Het verkiezingsprogramma
Hoewel de achterban het dus niet altijd eens was met de beslissing, was die wel in de geest van het verkiezingsprogramma volgens Jolande Sap, de nieuwe fractieleider van GroenLinks. De ‘internationaal georiënteerde partij’ zegt altijd al grote betrokkenheid te hebben gevoeld bij Afghanistan. GroenLinks diende inderdaad in april 2010 al een motie in die het kabinet aanspoorde te onderzoeken of Nederland een civiele politietrainingsmissie kon vormgeven die bijdroeg aan de wederopbouw van Afghanistan. Hoewel de partij voor deze missie een deal moest sluiten met een volgens Jolande Sap slecht kabinet, heeft zij dat gedaan: GroenLinks is geen tegenpartij. ‘Als wij nee hadden gezegd tegen de politietrainingsmissie in Kunduz, was het kabinet niet naar huis gestuurd, maar was er ook geen missie geweest.’ Ze is een partij met idealen, idealen die zich niet alleen tot Nederland blijken te beperken.
Idealen
Maar helpt deze missie eigenlijk wel die idealen te vervullen? Helpt ze van Afghanistan een ‘beter’ land te maken? GroenLinks’ site vermeld dat in Afghanistan civiele politietaken verwaarloosd zijn, omdat militaire inspanningen alle aandacht, geld en menskrachten opslurpten. En dat terwijl openbare ordehandhaving begint bij goed opgeleide civiele politieagenten. GroenLinks heeft daarom dus ook ingestemd met een met een civiele missie en claimt dat er is zeker gesteld dat Nederland niet langer meevecht in de strijd tegen de terreur. Maar zorgen we niet dat de mannen die we opleiden uiteindelijk gaan vechten tegen of zelfs voor de Taliban? GroenLinks antwoordt dat als rekruten of opgeleide agenten toch worden ingezet bij offensieve operatie maatregelen worden getroffen. Ook krijgt Nederland het laatste woord bij de selectie van de rekruten. Na de training zullen ze worden gevolgd door een trackingsysteem en zullen terugkomdagen worden geregeld.
Locatie
Een laatste punt van discussie is de locatie: men is het er niet over eens of Kunduz de beste keus was. De provincie behoort niet tot de onveiligste provincies van Afghanistan, die vooral in het Zuiden te vinden zijn. Dit is als een voordeel te zien, maar wat is dan het nut van de missie? Westerse diplomaten die anoniem willen blijven stellen dat Nederlandse politie niet nodig is in Kunduz.

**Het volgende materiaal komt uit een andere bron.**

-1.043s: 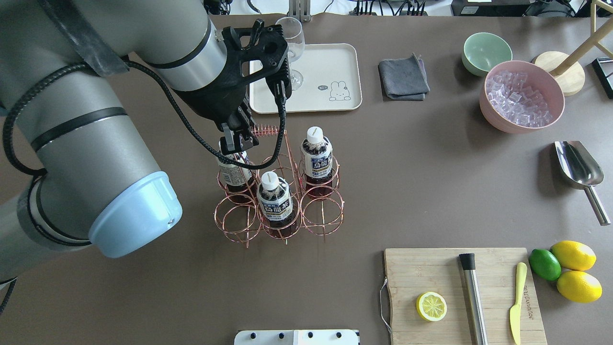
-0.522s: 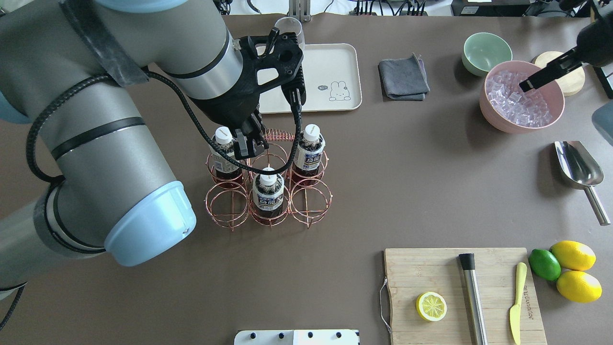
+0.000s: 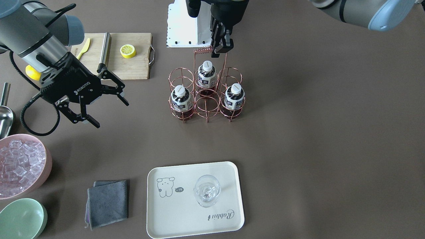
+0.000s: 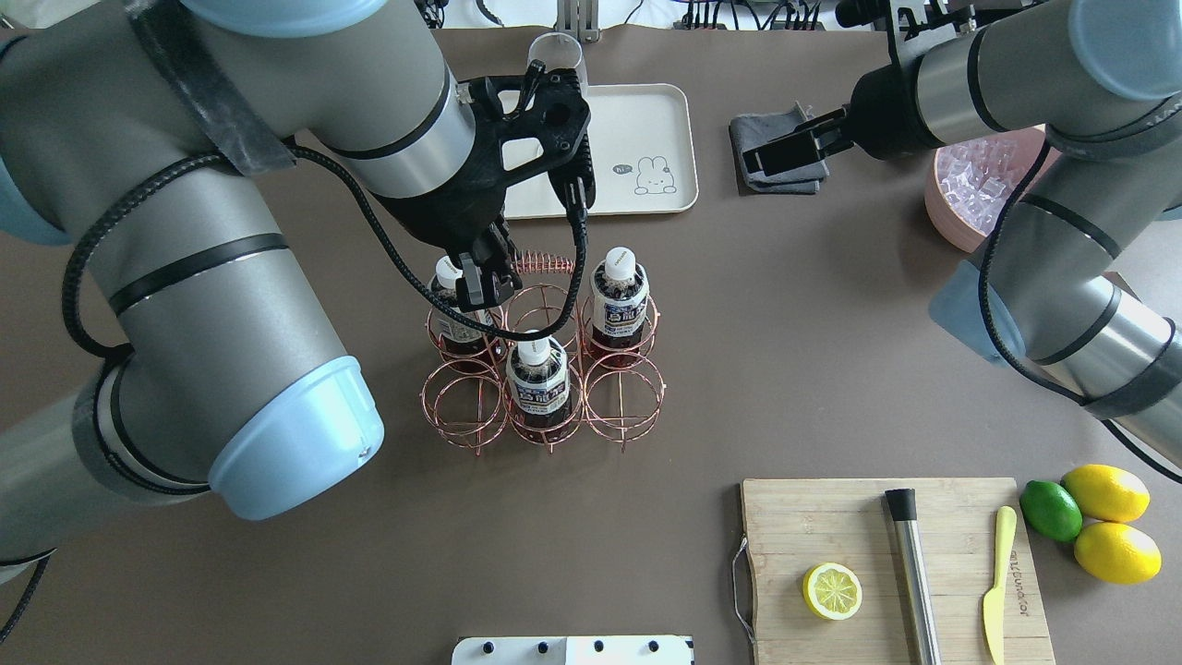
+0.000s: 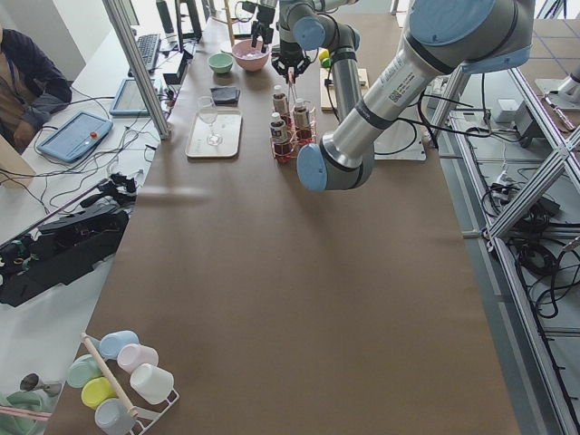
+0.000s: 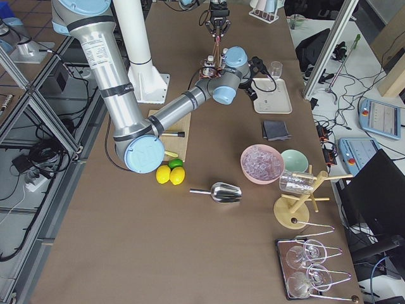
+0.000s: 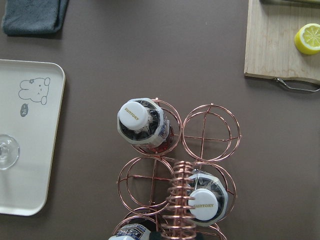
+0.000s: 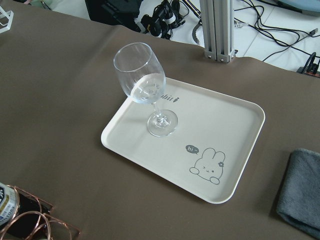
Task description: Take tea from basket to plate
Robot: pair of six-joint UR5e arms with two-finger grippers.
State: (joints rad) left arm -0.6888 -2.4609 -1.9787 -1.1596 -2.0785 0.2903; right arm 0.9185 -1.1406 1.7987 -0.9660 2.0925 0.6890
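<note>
Brown table (image 3: 315,132): basket (image 3: 206,98) with three teas (image 3: 180,99), plate (image 3: 159,215), board (image 3: 139,66). Left gripper (image 3: 221,49) jaws clamped on basket handle; right gripper (image 3: 109,113) jaws wide, empty. Cables (image 5: 535,258) trail beside.

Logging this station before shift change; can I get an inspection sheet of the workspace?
Surface: brown table, no spills seen.
Job's things: three tea bottles in the basket; plate holds only a glass.
Clutter: cloth, ice bowl, green bowl, cutting board with lemon half.
Hands: left hand shut on the basket's handle; right hand open, empty.
Cables: black cable looped at the right wrist.
Surroundings: operator seated beside the table.
</note>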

Ze zouden beter ingezet kunnen worden in naburige provincies zoals Takhar, Badakhshan en Baghlan, waar de behoefte daaraan groter is. Op het moment zouden er al voldoende trainers in Kunduz zijn. Ook de politiecommandant van het naburige Takhar is het hier mee eens. Een woordvoerder van het ministerie van Defensie reageerde hierop dat Nederland alleen een politietrainginsmissie kan beginnen in de provincie Kunduz. Een trainingsmissie in een van de andere genoemde provincies zou ondersteuning vragen van veel meer militairen. Ook zouden de opleidingscentra in Kunduz een regionale functie hebben, omdat er ook agenten opgeleid worden voor provincies Takhar en Baghlan, die geen eigen centra hebben. Die beide provincies hebben minder militaire ondersteunings- en beschermingsmogelijkheden.